For this exercise, reproduce the entries below exactly, but only from the line containing "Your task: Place" through the line containing "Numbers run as", both included.

*** Opening of EXCERPTED RECORDS ***

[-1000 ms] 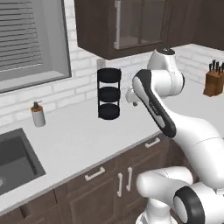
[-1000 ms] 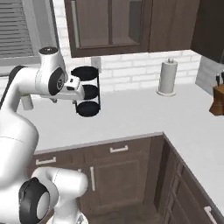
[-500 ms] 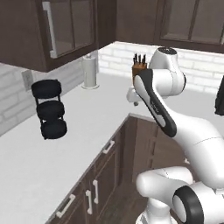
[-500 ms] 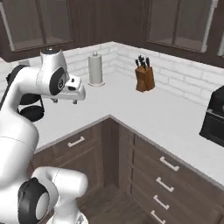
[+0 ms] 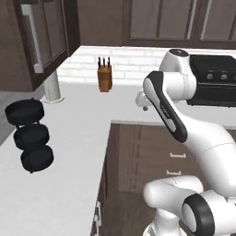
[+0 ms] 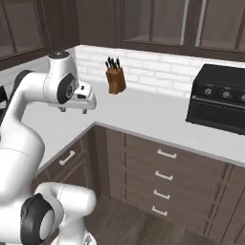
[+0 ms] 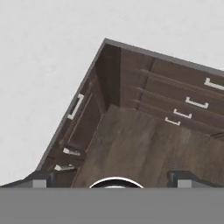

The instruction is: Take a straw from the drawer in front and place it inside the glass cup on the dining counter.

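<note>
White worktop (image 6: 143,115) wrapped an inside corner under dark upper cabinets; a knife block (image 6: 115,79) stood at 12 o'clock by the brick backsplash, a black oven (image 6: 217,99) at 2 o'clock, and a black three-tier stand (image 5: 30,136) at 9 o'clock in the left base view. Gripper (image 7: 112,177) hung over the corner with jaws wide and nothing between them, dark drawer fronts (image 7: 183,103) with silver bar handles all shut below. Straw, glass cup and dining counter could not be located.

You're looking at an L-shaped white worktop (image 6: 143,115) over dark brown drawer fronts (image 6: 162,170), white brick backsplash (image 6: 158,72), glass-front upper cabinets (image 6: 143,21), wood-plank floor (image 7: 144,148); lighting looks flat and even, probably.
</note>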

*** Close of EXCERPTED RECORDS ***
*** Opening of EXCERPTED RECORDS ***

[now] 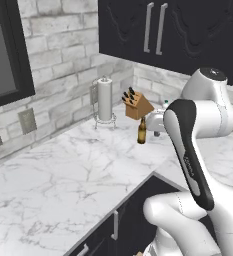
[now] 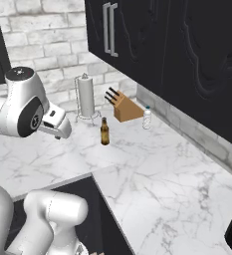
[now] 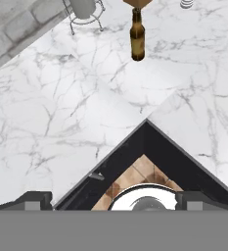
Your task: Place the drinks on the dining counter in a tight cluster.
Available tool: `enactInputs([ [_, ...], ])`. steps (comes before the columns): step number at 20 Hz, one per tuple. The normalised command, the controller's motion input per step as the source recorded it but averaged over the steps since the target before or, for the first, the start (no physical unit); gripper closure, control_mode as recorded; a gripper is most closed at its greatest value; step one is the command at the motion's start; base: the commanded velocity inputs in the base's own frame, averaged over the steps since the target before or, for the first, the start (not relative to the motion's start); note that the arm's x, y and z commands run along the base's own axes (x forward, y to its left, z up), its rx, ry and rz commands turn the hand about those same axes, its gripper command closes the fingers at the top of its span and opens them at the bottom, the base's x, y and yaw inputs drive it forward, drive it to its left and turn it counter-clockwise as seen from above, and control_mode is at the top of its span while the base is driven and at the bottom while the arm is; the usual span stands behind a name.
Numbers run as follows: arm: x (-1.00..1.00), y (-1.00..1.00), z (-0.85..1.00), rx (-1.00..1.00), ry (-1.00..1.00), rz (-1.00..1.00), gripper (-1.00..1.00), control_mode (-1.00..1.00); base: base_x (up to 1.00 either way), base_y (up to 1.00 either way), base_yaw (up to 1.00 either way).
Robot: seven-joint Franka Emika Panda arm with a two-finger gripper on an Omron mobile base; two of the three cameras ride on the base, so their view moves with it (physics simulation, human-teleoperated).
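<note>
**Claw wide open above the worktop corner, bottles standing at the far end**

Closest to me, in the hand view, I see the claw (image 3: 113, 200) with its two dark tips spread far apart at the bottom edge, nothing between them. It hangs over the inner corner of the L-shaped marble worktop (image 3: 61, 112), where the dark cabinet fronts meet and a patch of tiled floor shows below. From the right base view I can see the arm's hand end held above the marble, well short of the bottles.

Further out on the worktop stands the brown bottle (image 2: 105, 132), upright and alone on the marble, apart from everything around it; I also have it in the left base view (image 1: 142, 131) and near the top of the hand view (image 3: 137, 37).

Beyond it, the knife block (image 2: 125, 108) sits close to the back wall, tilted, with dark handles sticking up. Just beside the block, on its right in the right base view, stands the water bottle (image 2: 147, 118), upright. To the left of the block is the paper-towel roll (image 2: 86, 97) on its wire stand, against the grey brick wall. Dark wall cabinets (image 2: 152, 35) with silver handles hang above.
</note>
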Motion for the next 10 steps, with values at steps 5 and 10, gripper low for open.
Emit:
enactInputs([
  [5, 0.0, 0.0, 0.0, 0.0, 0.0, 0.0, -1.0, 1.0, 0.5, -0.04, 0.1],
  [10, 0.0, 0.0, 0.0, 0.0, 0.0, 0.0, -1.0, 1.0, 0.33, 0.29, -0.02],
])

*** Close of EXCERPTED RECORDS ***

◆ OUTPUT FOR THIS TASK ◆
Your task: Place the drinks on the dining counter in a tight cluster.
Available tool: `enactInputs([ [_, ...], ])`. steps (comes before the columns): step number at 20 Hz, one per tuple. The normalised command, the controller's motion input per step as the source recorded it but averaged over the steps since the target before or, for the first, the start (no physical unit); gripper closure, control_mode as recorded; a gripper is most closed at its greatest value; step one is the command at the motion's start; base: the commanded velocity inputs in the base's own frame, averaged over the steps since the target before or, for the first, the start (not relative to the motion's start); note that the arm's x, y and z commands run along the base's own axes (x forward, y to its left, z up), its rx, ry and rz commands turn the hand about those same axes, its gripper command closes the fingers at the top of its span and opens them at the bottom, the base's x, y and yaw inputs drive it forward, drive it to its left and turn it counter-clockwise as seen from above, and control_mode is at the top of its span while the base is driven and at the bottom while the arm is; the usual span stands behind a name.
Numbers run as follows: arm: x (-1.00..1.00), y (-1.00..1.00), z (-0.85..1.00), rx (-1.00..1.00), ry (-1.00..1.00), rz (-1.00..1.00), gripper (-1.00..1.00), control_mode (-1.00..1.00); base: base_x (up to 1.00 either way), base_y (up to 1.00 either way), base_yaw (up to 1.00 either way).

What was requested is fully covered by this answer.